PUTRAJAYA, MALAYSIA – An experimental electric bus system has been introduced in Malaysia’s administrative capital to reduce carbon emissions, in a demonstration project sponsored by a Japanese consortium of public and private partners.
The system uses a fleet of eight buses capable of running for 30 kilometers on a 10-minute battery charge, initially catering to public transportation in the federal territory of Putrajaya, south of Kuala Lumpur.
The consortium and its local partner, Putrajaya Corp., are planning to add two double-decker buses, mainly for tourists, next year.
The ¥3.6 billion ($33 million) project, led by the Japanese government-backed New Energy and Industrial Technology Development Organization, is in line with the city’s initiative to cut carbon emissions 40 percent by 2025.

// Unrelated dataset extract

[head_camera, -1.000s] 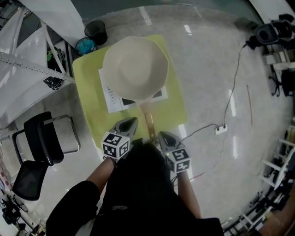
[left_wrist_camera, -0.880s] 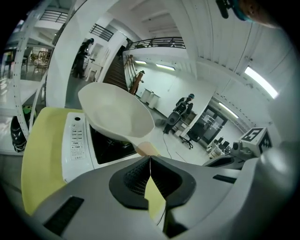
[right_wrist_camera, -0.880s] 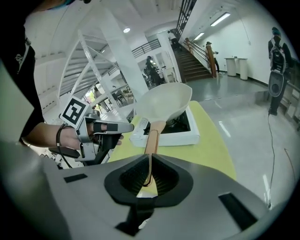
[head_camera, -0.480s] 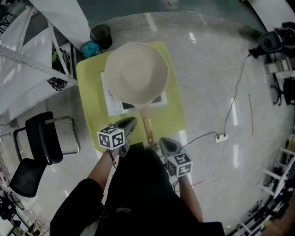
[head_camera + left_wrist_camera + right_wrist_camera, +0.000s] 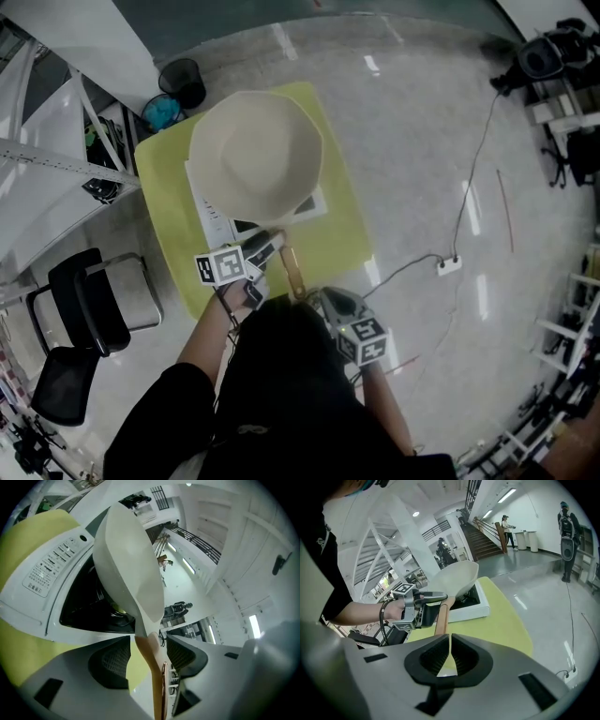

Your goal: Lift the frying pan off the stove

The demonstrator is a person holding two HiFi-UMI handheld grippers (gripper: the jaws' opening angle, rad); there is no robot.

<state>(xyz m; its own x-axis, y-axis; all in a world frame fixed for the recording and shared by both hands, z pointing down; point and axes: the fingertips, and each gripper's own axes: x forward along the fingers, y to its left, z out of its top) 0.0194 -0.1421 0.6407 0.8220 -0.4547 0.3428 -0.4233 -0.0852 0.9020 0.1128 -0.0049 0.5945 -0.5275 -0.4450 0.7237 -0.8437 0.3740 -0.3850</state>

The eight single-decker electric buses, each accommodating 65 passengers, have been operated commercially since June to serve two 23-km routes with the support of three “Super Quick Charging” terminals.
Makoto Watanabe, executive director of the Japanese organization known as NEDO, said it chose Putrajaya to operate the first electric buses in Southeast Asia as the city has “the best green ecosystem and great plans to achieve the goal of low-carbon transportation.”
The consortium includes Toshiba Infrastructure Systems & Solutions Corp., environmental equipment manufacturer Hasetec Corp., EV-related device and software developer Pues Corp. and Oriental Consultants Global Co.